Copy out all the lines of the data that hold the word "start".

-*-

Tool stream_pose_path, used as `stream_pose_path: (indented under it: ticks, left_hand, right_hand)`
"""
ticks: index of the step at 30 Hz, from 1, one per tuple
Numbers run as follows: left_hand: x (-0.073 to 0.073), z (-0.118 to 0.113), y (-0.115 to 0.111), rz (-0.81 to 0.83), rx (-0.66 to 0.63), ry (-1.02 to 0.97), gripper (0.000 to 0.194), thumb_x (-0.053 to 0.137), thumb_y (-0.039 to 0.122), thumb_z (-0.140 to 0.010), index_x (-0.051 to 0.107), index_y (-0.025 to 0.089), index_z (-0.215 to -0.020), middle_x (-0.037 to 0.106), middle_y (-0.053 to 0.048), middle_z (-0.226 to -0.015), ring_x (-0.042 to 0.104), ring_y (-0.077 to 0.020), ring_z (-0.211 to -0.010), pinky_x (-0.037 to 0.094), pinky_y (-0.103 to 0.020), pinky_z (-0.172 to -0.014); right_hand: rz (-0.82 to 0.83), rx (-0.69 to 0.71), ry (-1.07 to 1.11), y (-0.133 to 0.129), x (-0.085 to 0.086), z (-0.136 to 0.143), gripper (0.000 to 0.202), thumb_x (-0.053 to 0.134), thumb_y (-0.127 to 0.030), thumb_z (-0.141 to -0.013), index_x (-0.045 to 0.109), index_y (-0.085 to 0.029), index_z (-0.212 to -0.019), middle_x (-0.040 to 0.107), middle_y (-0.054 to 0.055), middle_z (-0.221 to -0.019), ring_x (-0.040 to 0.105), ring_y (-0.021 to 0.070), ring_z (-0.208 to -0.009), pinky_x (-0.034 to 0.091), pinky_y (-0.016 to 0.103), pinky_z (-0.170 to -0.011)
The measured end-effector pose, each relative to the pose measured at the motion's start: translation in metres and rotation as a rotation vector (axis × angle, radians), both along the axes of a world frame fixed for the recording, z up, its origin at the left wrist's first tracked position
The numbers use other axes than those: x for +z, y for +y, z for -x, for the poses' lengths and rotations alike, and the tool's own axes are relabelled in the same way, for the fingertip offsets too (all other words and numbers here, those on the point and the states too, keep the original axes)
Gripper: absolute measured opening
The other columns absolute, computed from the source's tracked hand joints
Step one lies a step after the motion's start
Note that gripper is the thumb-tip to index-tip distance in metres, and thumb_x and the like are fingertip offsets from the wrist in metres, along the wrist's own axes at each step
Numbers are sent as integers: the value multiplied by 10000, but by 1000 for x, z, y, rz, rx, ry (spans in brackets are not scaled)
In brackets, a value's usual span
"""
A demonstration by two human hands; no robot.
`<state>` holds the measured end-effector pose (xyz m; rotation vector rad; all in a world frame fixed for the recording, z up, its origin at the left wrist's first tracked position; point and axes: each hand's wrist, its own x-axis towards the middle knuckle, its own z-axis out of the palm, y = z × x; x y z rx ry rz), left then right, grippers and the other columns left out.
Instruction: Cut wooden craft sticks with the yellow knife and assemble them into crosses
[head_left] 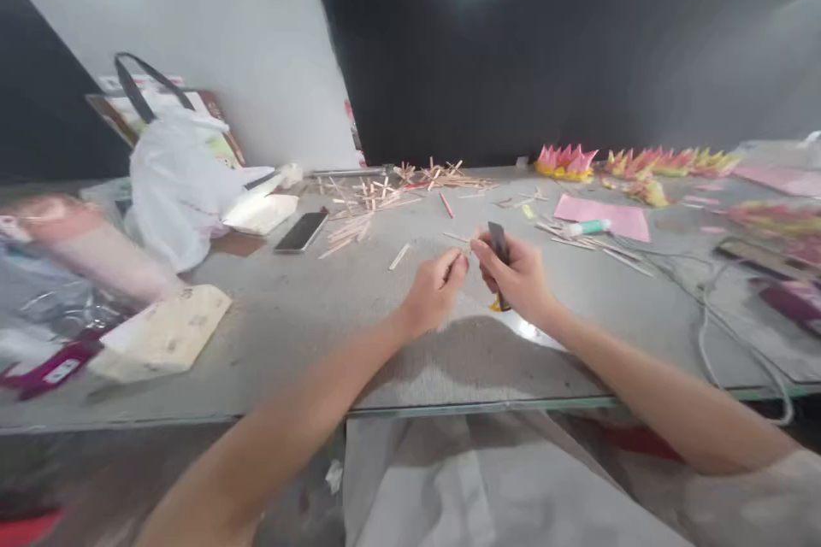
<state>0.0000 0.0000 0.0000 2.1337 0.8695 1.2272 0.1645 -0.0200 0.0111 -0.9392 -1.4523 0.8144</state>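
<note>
My left hand (437,286) is closed in a pinch above the table's middle. A thin wooden stick (456,237) shows at its fingertips, running between the two hands. Close beside it on the right, my right hand (521,272) is wrapped round a dark flat tool (498,241) with a yellow part at its lower end; its exact kind is hard to make out. The right thumb and fingertip meet near the stick. One loose stick (398,256) lies left of the hands, and a pile of sticks (372,197) spreads beyond them.
A phone (302,232) and a white plastic bag (176,179) are at left. Pink and yellow folded paper pieces (565,164) line the back right. A pink sheet (603,216), a glue stick (587,227) and a cable (704,316) lie at right. The table's front edge (481,406) is near.
</note>
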Motion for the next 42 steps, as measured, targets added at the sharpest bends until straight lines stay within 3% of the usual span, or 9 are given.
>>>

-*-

» **EXERCISE OUTPUT**
The measured end-effector pose, each relative to the pose measured at the motion's start: translation in metres and rotation as a rotation vector (axis × angle, radians), both along the axes of a world frame fixed for the recording, z up, its origin at the left wrist's first tracked position
Step one lies a step after the motion's start

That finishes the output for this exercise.